*TASK DIRECTIONS:* Output a character-exact copy of the data, images removed.

*SOURCE MATERIAL:*
----

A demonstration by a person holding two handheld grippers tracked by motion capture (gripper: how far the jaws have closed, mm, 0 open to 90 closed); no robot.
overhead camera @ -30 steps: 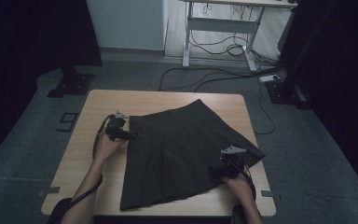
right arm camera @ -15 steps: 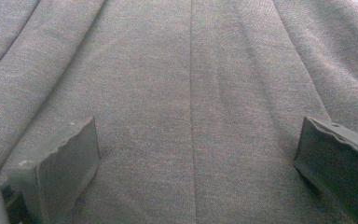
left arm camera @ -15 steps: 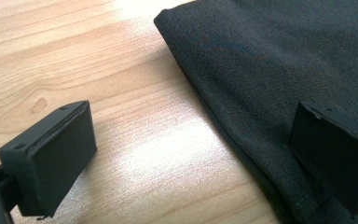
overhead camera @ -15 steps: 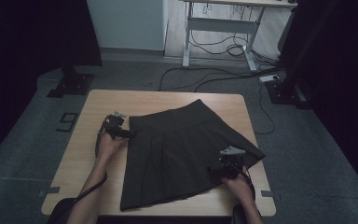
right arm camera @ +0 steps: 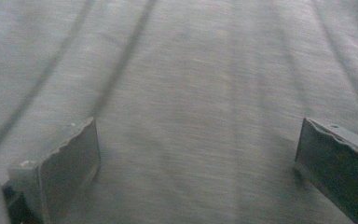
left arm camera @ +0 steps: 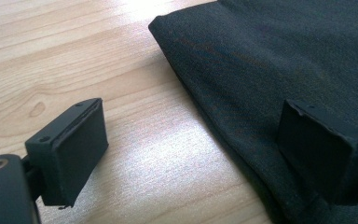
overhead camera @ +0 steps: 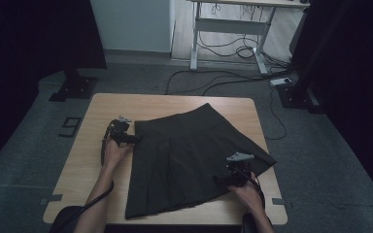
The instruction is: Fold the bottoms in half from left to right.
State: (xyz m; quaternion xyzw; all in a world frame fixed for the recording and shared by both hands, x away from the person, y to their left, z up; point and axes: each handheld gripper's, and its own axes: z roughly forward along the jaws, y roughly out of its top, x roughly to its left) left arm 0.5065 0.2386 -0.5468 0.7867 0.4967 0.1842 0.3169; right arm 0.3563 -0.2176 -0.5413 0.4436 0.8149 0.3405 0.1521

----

*EXERCISE RESULT:*
A demonstration by a person holding two handheld grippers tracked by motion capture (gripper: how far the jaws have closed, mm, 0 open to 90 closed); no robot.
overhead camera @ -30 steps: 
right arm camera @ -15 steps: 
left arm camera @ -15 steps: 
overhead camera @ -15 steps: 
right arm camera @ +0 steps: 
left arm camera @ +0 steps: 
overhead camera @ +0 steps: 
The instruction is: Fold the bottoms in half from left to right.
State: (xyz m; quaternion xyzw; all in a world frame fixed for the recording and shared by both hands, x away from the person, y to their left, z up; point and axes: each handheld gripper's, and its own axes: z roughly forward along the jaws, y roughly out of its top, x roughly to its left) left arm 0.5065 0.2386 -0.5468 0.7867 0.4967 0.1842 0.3169; right arm 0.3563 -0.2176 -0.5413 0.4436 0.8149 0.3405 0.1521

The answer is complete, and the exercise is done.